In [None]:
import os
import json
import pandas as pd
from energyemissionsregio.config import DATA_PATH
import matplotlib.pyplot as plt
import seaborn as sns
from cmcrameri import cm

### potential predictor variables

In [None]:
var_df = pd.read_excel(
    os.path.join(DATA_PATH, "..", "..", "01_raw", "variables_with_details_and_tags.xlsx"),
    sheet_name="collected_variables_EU",
)

### potential predictor variables

In [None]:
x_vars_lau = ["population", 
             "area", 
             'continuous_urban_fabric_cover',
       'discontinuous_urban_fabric_cover',
       'industrial_or_commercial_units_cover',
       'port_areas_cover',
       'airports_cover', 'mineral_extraction_sites_cover',
       'dump_sites_cover', 'construction_sites_cover',
       'green_urban_areas_cover', 'sport_and_leisure_facilities_cover',
       'non_irrigated_arable_land_cover',
       'permanently_irrigated_land_cover', 'rice_fields_cover',
       'vineyards_cover', 'fruit_trees_and_berry_plantations_cover',
       'olive_groves_cover', 'pastures_cover', 'permanent_crops_cover',
       'complex_cultivation_patterns_cover',
       'agriculture_with_natural_vegetation_cover',
       'agro_forestry_areas_cover', 'broad_leaved_forest_cover',
       'coniferous_forest_cover', 'mixed_forest_cover',
       'natural_grasslands_cover', 'moors_and_heathland_cover',
       'sclerophyllous_vegetation_cover',
       'transitional_woodland_shrub_cover',
       'beaches_dunes_and_sand_cover', 'bare_rocks_cover',
       'sparsely_vegetated_areas_cover', 'burnt_areas_cover',
       'glaciers_and_perpetual_snow_cover', 'inland_marshes_cover',
       'peat_bogs_cover', 'salt_marshes_cover', 'salines_cover',
       'intertidal_flats_cover', 'water_courses_cover',
       'water_bodies_cover', 'coastal_lagoons_cover', 'estuaries_cover',
       'sea_and_ocean_cover',
       "number_of_iron_and_steel_industries",
      "number_of_cement_industries",
      "number_of_refineries",
      "number_of_paper_and_printing_industries",
      "number_of_chemical_industries",
      "number_of_glass_industries",
      "number_of_non_ferrous_metals_industries",
      "number_of_non_metallic_minerals_industries",
       "railway_network",
       "road_network",
       "number_of_buildings",
       'average_air_pollution_due_to_pm25',
       'average_air_pollution_due_to_no2',
       'average_air_pollution_due_to_o3',
       'average_air_pollution_due_to_pm10',
             ]

In [None]:
X_vars_df = None

for var_name in x_vars_lau:
    
    _df = pd.read_csv(
        os.path.join(DATA_PATH, f"{var_name}.csv")
    )
    _df = _df[_df["region_code"].str.startswith("ES")][["region_code", "value"]].copy()

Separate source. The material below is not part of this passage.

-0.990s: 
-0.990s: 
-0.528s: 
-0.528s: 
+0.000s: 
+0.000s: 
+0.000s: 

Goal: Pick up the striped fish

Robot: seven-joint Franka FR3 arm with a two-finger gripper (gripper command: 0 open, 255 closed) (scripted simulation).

    _df = _df.fillna(0) # filling NAs for point vars. Non-point vars have no NAs in Spain

    _df.rename(columns={"value": var_name}, inplace=True)

    if X_vars_df is not None:
        X_vars_df = pd.merge(X_vars_df, _df, on="region_code", how="outer")
    else:
        X_vars_df = _df

In [None]:
X_vars_df

### drop 0  variance columns

In [None]:

numerical_cols = X_vars_df.select_dtypes(include=['number'])
variance = numerical_cols.var()

# Identify columns with zero variance
zero_variance_cols = variance[variance == 0].index

In [None]:
zero_variance_cols

### between paris of variables that are highly correlated, drop 1 variable

In [None]:
relevant_vars_corr = X_vars_df.copy()
relevant_vars_corr.drop(columns="region_code", inplace=True)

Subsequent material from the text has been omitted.